▶ WORK REQUEST
Once the line containing "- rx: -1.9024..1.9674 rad" is found in the entries below, reproduce it and every line after it, stopping at and including the line containing "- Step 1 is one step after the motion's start"; reproduce nothing else, and keep each line exact.

▶ Items from a data source
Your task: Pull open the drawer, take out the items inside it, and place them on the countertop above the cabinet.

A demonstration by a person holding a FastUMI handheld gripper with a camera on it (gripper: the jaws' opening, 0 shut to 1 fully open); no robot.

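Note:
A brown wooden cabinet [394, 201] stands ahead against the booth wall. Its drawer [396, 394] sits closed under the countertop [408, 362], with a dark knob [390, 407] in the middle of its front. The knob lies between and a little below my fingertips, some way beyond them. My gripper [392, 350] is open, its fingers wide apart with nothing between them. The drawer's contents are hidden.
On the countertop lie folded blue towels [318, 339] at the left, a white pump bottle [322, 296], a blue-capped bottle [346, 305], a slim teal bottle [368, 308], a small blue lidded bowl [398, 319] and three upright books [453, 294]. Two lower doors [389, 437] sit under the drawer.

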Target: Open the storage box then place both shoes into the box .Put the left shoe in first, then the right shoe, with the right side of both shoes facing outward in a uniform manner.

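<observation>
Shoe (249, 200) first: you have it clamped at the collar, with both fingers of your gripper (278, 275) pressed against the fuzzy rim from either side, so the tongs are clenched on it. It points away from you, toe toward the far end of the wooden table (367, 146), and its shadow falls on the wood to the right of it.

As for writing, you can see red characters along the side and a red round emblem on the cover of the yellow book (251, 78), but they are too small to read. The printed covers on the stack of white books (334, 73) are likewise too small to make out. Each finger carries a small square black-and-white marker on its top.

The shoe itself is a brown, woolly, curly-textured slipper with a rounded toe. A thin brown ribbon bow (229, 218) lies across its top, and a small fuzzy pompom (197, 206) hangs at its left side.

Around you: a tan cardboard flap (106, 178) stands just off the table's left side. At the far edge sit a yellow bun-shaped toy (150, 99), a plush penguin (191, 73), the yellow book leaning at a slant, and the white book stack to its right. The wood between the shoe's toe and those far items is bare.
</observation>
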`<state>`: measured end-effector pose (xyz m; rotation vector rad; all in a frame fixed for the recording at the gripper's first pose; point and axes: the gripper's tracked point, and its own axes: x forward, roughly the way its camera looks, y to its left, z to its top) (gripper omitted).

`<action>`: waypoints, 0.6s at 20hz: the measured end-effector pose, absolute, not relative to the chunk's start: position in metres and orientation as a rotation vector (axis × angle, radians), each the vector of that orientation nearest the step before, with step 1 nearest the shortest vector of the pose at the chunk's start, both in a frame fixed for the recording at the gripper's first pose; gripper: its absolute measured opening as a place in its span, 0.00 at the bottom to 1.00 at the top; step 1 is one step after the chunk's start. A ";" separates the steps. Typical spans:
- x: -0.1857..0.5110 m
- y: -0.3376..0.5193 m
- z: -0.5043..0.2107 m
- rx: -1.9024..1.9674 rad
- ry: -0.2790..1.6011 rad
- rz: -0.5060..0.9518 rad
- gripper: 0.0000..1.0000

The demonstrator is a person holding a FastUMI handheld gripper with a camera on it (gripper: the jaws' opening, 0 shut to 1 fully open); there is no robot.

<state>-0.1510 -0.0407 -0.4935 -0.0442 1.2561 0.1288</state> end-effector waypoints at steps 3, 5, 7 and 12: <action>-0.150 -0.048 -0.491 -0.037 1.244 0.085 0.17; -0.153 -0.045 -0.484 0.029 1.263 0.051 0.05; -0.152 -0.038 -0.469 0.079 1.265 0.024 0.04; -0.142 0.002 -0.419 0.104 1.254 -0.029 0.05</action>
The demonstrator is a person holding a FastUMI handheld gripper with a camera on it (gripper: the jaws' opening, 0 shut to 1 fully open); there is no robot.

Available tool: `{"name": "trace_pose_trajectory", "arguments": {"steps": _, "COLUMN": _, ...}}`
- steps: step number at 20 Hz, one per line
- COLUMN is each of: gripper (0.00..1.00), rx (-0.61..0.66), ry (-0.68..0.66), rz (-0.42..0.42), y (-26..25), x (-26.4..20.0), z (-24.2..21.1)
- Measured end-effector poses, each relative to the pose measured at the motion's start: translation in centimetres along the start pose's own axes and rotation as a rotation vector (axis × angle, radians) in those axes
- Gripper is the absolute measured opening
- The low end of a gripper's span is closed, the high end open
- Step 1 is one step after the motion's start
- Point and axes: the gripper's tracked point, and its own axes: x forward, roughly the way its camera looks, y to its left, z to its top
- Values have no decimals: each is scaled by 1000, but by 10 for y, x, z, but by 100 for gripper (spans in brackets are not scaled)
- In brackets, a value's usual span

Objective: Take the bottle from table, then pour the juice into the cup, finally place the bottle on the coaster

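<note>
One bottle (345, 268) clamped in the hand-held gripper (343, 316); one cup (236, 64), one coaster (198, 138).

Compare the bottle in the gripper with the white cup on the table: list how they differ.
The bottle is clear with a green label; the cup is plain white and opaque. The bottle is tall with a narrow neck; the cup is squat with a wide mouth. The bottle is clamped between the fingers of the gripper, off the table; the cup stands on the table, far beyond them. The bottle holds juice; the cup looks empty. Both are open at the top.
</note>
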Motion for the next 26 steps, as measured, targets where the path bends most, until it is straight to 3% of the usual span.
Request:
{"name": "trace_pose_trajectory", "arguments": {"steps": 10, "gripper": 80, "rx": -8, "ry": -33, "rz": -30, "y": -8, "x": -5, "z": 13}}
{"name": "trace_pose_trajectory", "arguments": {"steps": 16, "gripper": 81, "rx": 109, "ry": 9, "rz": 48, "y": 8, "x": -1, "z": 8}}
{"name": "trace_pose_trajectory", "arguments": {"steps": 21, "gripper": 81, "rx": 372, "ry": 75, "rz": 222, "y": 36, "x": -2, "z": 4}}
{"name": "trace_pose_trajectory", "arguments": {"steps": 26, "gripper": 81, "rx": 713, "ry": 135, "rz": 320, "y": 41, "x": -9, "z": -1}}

▶ ANSWER FOR THIS EXERCISE
- rx: -1.9024..1.9674 rad
- ry: -0.2790..1.6011 rad
- rz: -0.5060..0.9518 rad
- gripper: 0.0000..1.0000

The demonstrator is a person holding a FastUMI handheld gripper with a camera on it (gripper: the jaws' opening, 0 shut to 1 fully open); there is no robot.

<state>-0.1510 -0.0407 -0.4935 -0.0442 1.2561 0.1288</state> end-effector waypoints at steps 3, 5, 7 and 12: <action>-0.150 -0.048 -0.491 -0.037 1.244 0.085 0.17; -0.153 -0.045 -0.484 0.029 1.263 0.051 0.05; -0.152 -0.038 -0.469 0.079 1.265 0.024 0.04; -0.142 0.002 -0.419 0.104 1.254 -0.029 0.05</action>
The demonstrator is a person holding a FastUMI handheld gripper with a camera on it (gripper: the jaws' opening, 0 shut to 1 fully open); there is no robot.

Available tool: `{"name": "trace_pose_trajectory", "arguments": {"steps": _, "COLUMN": _, ...}}`
- steps: step number at 20 Hz, one per line
- COLUMN is each of: gripper (0.00..1.00), rx (-0.61..0.66), ry (-0.68..0.66), rz (-0.42..0.42), y (-26..25), x (-26.4..20.0), z (-24.2..21.1)
- Measured end-effector poses, each relative to the pose measured at the motion's start: translation in centimetres along the start pose's own axes and rotation as a rotation vector (axis × angle, radians) in those axes
- Gripper is the absolute measured opening
- The low end of a gripper's span is closed, the high end open
- Step 1 is one step after the motion's start

The exercise is now complete.